The northward momentum in Nigerian equities continued for a third consecutive month as the benchmark NGX-All Share Index (NGX-ASI) gained 5.5 percent m/m to close the month at 64,337.52 points, bringing the YTD return on the benchmark to 25.5 percent.
The rally in Nigerian equities was supported by a series of events across different sectors. Investor sentiment remains influenced by optimism around the new administration’s pro-market reforms, in addition to the impact of the earnings season.
The Oil and Gas sector was the best-performing sector for the month, gaining 20.1 percent m/m. The gains in the Oil and Gas sector were underpinned by i) the increased fuel pump price of PMS, keeping in line with the subsidy removal and providing a boost to downstream oil and gas companies; ii) the rally in oil prices (Brent gained 14.2 percent in July) and the persistent depreciation of the naira, which supported interest in upstream oil and gas businesses (as they earn in USD).
The Industrial Goods sector followed, gaining 14.2 percent m/m, broadly supported by an uptick in DANGCEM (+23.5 percent m/m) after the company announced the continuation of its share buyback program during the month.
The Banking index gained 3.8 percent as a broad-based rally across banking stocks was driven by solid H1-2023 earnings as banks recorded healthy FX revaluation gains. On the other hand, the Insurance (-5.9 percent m/m) and Consumer Goods (-4.6 percent m/m) sectors suffered losses during the month.
The selloffs in the Consumer Goods sector were triggered by huge FX losses recorded by bellwether names within the sector. Following the naira devaluation, businesses with huge FX liability exposure (payables and debt obligations) had to revalue their exposures, leading to huge FX losses given the steep devaluation.
In line with our outlook for the equities market, we have seen the bullish momentum in the equities market sustained, particularly in the banking and oil and gas sectors. However, we remain cautious and expect that the tide for the Nigerian equities market will turn from the end of Q3-2023 into Q4-2023.
First, we expect domestic investors, who have been very bullish, to begin to reduce exposure to Nigerian equities as the reality of a lack of interest from foreign investors begins to trickle in.

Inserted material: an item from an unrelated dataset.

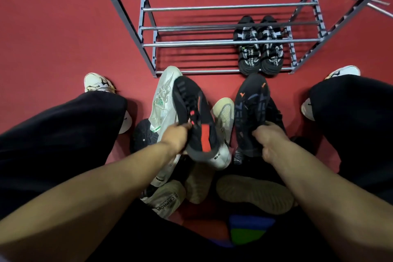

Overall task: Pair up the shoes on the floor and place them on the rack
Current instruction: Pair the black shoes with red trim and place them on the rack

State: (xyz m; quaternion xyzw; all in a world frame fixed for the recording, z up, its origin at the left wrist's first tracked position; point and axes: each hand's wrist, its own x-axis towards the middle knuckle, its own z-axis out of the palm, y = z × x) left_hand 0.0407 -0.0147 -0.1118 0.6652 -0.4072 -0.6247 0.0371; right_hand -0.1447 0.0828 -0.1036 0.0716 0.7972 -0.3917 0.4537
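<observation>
My left hand [177,137] grips a black shoe with red patches [194,117] by its opening, lifted over the pile. My right hand [269,140] holds a black shoe with orange marks [252,110] by its heel, toe pointing at the rack. The grey metal shoe rack [191,43] stands straight ahead on the red floor. A black-and-white patterned pair [258,49] sits on its lowest tier at the right. Beneath my hands lie a white shoe with green accents [162,104], another pale shoe [224,112] and several upturned shoes with beige soles [254,193].
My knees in black trousers flank the pile, and my own white sneakers [96,83] show at both sides. A black shoe sole [144,134] lies beside my left knee. Loose metal rods [370,4] rest on the floor right of the rack.
</observation>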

The shift towards a market-determined FX policy has not led to a substantial improvement in FX liquidity, as average turnover at the I&E window since the announcement of a change in the FX regime is $110.0 million, a marginal 0.8 percent improvement on the pre-reform 2023 average of $109.1 million.
In addition, according to data from the Nigerian Exchange Group (NGX), foreign investors remained net sellers of Nigerian equities as foreign outflows (N23.0 billion) outpaced foreign inflows (N22.7 billion) in June. That said, we note the sizable increase in foreign inflows into equities for May and June.
Furthermore, we think the recent cocktail of policy actions by the Federal Government (FG), including PMS subsidy removal and exchange rate float, as well as other government agency decisions, such as an increase in education costs, is imposing devastating impacts on household consumption expenditure (which contributes 60 percent of the nation’s demand).
We expect the impacts to be fully measurable in Q3-2023 and portend a slump in aggregate economic demand with a consequent impact on the earnings of listed companies. Nevertheless, we expect Banking stocks to continue to thrive on the benefit of higher interest rates on investment securities and FX revaluation gains.
Overall, we recommend investors in non-banking stocks take advantage of the current valuation to reduce their exposures.
At best, we think the downside potential of non-banking Nigerian equities outweighs the upside potential. For context, the NGX-ASI currently trades at a PE ratio of 12.9x, a 6.5 percent premium above the long-run average PE ratio of 12.1x. As we have stated previously, we continue to retain our bullish tilt on Nigerian equities.